In the case of my schoolmate, he had health insurance but the insurer shockingly denied his claim. So his wife and daughter in 12th standard were forced to find cash to meet the hospital expenses that had touched Rs 10 lakh within a week. They were able to gather only half the amount on short notice and so a batch-mate posted their predicament on our school WhatsApp group where a bunch of us pitched in via
I’ve personally faced this unethical behaviour with US insurers also where the insurer refused to pay for emergency appendectomy finally settling it in my favour after 1.5 years of arbitration. The lesson here is that you might have to fight with insurers to honour the claim. But in the case of health emergency one may not be able to wait as you may need cash right away to tide over the immediate emergency.
So the big question I am posing and partly answering in this blog post is – how can you prepare yourself financially for multiple simultaneous emergencies like job loss, accidents, surgeries, etc?
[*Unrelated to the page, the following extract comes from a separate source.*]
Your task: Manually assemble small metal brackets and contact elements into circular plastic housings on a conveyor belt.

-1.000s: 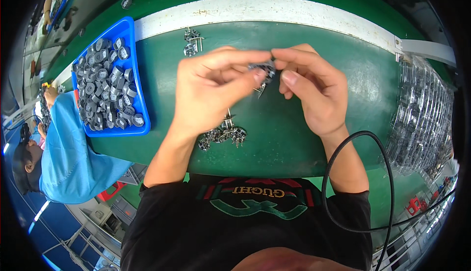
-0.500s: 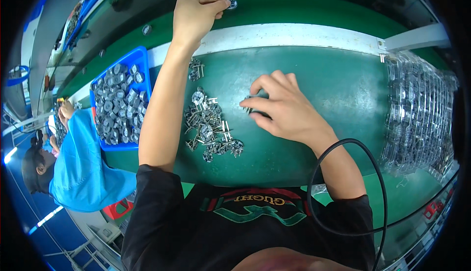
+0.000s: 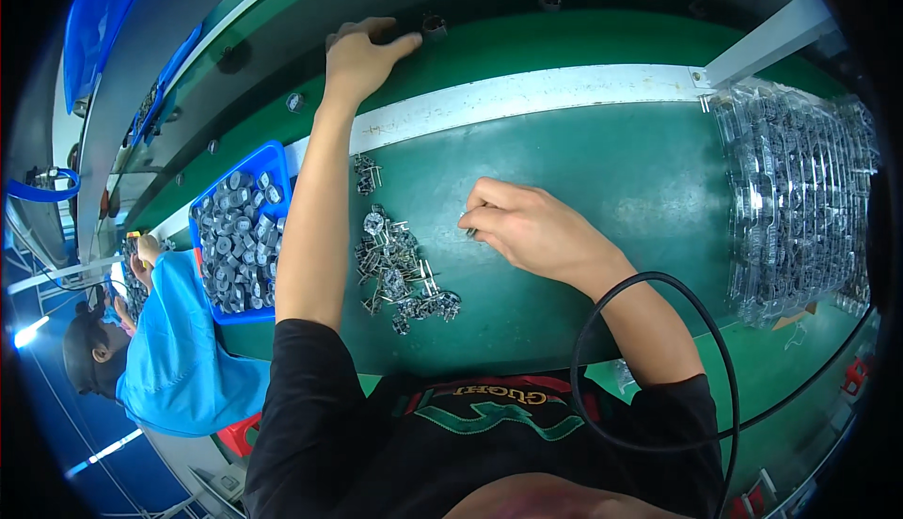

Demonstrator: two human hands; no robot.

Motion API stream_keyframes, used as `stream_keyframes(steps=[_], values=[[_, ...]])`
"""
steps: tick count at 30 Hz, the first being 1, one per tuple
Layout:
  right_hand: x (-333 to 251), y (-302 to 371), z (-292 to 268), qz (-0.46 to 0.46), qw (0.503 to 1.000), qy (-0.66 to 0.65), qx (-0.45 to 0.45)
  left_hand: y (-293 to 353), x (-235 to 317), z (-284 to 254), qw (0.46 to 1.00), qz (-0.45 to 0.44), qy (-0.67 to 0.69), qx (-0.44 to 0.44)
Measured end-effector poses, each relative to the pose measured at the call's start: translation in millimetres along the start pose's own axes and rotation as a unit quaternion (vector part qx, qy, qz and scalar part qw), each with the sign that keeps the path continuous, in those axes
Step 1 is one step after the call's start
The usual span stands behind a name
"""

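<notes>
Left grip (image 3: 361, 63) spread, right grip (image 3: 527, 225) pinching small metallic part (image 3: 469, 231); black cable (image 3: 722, 340) crosses right forearm (image 3: 641, 323), left forearm (image 3: 312, 237) overlaps blue tray (image 3: 280, 166).

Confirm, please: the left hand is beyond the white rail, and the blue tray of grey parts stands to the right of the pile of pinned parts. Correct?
Not quite: the head view shows the blue tray of grey parts to the left of the pile of pinned parts. The left hand is beyond the white rail.
</notes>
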State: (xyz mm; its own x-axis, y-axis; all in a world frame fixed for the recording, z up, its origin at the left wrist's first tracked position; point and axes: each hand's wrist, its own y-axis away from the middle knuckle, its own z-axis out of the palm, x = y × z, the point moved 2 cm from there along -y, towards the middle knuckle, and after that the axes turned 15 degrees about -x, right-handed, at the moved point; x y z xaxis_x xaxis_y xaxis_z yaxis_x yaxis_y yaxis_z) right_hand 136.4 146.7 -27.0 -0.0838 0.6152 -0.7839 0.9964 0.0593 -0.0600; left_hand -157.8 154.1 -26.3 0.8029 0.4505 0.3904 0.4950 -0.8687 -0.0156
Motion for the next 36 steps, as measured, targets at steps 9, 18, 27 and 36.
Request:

The cascade effect: How one emergency leads to other emergencies
Usually emergencies have a cascading effect like an accident that requires expensive and long hospital stay plus recovery. This causes a job loss or income loss as no employer can pay salary for longer than the medical leave period. Without job income you are not able to service home loan EMI and lose your house. Also an accident probably wrecked your vehicle which needs replacement. If the accident was your fault then you need to pay the extra amount beyond the liability cover in your vehicle insurance. Finally after recovering health-wise you have to spend time looking for a job.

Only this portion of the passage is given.